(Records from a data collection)
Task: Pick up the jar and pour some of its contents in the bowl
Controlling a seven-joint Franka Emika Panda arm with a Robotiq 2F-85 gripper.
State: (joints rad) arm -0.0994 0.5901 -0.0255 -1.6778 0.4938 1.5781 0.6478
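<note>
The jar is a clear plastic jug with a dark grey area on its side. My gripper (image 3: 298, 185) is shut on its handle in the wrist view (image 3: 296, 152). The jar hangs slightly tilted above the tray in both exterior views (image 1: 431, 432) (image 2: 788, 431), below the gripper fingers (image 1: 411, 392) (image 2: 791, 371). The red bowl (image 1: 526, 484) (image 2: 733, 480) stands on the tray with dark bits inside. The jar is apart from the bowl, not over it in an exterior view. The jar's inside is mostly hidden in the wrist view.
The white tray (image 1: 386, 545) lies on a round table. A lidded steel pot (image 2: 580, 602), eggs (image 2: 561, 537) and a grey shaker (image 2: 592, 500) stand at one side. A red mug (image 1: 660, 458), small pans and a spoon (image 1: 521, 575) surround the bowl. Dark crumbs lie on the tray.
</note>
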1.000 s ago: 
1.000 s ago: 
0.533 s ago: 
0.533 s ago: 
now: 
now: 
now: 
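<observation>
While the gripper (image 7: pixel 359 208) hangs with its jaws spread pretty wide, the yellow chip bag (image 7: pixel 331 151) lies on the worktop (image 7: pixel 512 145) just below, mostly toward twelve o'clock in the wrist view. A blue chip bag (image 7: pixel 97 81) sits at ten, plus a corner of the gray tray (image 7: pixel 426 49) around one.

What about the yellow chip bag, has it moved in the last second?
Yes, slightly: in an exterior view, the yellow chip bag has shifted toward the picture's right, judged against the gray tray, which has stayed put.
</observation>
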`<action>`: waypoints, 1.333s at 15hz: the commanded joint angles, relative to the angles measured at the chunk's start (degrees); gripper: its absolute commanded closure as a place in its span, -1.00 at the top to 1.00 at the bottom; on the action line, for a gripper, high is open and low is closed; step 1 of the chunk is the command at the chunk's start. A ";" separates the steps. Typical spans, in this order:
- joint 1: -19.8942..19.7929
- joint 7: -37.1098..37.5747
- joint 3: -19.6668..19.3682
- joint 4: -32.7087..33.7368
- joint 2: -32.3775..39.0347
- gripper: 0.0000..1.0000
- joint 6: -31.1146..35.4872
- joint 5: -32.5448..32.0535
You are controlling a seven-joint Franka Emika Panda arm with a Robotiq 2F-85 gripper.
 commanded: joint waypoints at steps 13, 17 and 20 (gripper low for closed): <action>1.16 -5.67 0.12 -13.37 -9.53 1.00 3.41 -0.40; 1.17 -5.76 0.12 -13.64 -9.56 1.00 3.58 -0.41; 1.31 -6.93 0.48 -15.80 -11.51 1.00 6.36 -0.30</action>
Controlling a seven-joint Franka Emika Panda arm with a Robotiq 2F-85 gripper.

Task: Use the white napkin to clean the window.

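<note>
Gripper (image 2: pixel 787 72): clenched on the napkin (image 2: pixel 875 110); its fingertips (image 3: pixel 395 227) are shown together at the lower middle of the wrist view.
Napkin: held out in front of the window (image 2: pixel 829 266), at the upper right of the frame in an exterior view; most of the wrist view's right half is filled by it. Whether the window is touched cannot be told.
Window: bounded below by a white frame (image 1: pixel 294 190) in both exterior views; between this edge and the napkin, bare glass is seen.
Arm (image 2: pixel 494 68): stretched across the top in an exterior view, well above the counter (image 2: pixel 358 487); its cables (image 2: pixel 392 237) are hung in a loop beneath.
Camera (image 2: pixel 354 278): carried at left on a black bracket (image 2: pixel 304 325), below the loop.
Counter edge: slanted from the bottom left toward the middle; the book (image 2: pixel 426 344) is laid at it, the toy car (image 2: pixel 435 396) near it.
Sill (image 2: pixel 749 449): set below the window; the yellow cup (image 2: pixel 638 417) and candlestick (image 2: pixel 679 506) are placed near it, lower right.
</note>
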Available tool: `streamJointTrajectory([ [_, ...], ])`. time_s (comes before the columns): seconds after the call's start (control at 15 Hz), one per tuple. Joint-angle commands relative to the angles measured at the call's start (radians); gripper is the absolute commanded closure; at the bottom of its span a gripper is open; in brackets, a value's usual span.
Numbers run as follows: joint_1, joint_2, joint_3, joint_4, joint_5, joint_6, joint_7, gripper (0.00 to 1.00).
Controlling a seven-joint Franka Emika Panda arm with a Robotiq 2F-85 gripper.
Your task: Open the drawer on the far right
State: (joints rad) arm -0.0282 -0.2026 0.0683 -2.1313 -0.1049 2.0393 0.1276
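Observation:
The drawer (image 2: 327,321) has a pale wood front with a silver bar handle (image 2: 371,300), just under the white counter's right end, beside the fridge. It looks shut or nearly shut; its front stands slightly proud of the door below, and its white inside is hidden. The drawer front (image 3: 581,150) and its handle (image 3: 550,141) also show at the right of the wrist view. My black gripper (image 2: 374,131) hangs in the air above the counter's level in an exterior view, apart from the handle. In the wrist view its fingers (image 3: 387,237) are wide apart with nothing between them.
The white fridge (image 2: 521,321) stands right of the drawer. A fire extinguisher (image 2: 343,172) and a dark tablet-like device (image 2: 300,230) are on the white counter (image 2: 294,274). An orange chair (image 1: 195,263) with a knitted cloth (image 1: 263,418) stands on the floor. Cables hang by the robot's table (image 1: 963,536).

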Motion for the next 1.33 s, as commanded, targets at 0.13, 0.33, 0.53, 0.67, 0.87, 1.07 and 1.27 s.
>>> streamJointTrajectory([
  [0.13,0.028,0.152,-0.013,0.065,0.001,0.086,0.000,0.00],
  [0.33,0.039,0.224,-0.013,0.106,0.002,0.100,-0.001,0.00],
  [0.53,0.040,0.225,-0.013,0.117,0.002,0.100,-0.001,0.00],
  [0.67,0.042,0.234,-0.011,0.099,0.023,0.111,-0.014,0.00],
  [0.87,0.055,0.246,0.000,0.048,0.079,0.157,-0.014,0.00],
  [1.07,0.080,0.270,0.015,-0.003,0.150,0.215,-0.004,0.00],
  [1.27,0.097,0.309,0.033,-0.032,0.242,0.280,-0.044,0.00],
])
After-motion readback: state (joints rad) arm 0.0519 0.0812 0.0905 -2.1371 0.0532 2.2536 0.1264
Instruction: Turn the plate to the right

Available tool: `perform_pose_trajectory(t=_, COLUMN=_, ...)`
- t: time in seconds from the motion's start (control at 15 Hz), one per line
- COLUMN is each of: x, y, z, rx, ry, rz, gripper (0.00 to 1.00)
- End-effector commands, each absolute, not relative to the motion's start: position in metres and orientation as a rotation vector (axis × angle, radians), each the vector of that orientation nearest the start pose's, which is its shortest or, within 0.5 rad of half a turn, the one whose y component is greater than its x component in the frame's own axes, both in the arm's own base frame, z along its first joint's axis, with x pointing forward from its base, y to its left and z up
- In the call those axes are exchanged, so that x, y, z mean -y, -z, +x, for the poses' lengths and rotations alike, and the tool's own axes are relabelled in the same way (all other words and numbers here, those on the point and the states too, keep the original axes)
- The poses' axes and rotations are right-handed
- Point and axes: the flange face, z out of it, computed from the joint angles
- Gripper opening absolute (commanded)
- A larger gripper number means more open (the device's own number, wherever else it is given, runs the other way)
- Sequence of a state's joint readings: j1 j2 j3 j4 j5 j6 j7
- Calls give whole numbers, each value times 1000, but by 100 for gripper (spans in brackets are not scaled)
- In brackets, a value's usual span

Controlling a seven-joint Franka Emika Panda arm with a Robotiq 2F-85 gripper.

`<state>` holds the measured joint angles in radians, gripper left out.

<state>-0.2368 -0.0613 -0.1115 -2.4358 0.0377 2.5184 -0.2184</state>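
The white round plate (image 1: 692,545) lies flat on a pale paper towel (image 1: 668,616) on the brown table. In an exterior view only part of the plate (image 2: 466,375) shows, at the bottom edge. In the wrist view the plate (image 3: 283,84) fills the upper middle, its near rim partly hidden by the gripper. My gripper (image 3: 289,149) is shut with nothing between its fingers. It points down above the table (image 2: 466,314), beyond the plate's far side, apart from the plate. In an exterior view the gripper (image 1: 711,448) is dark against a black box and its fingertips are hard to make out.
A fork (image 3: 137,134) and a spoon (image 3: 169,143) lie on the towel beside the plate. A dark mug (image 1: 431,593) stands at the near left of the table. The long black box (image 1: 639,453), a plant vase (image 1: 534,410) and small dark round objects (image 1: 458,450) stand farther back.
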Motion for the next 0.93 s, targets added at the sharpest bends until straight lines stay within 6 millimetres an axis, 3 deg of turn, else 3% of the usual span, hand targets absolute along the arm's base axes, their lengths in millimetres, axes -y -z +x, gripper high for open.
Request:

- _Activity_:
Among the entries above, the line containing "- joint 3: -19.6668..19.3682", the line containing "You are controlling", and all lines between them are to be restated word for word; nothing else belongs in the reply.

- _Solution_:
- joint 3: -19.6668..19.3682
- joint 4: -32.7087..33.7368
- joint 2: -32.3775..39.0347
- gripper: 0.0000..1.0000
- joint 6: -31.1146..35.4872
- joint 5: -32.5448..32.0535
You are controlling a seven-joint Franka Emika Panda arm with a Robotiq 2F-85 gripper.

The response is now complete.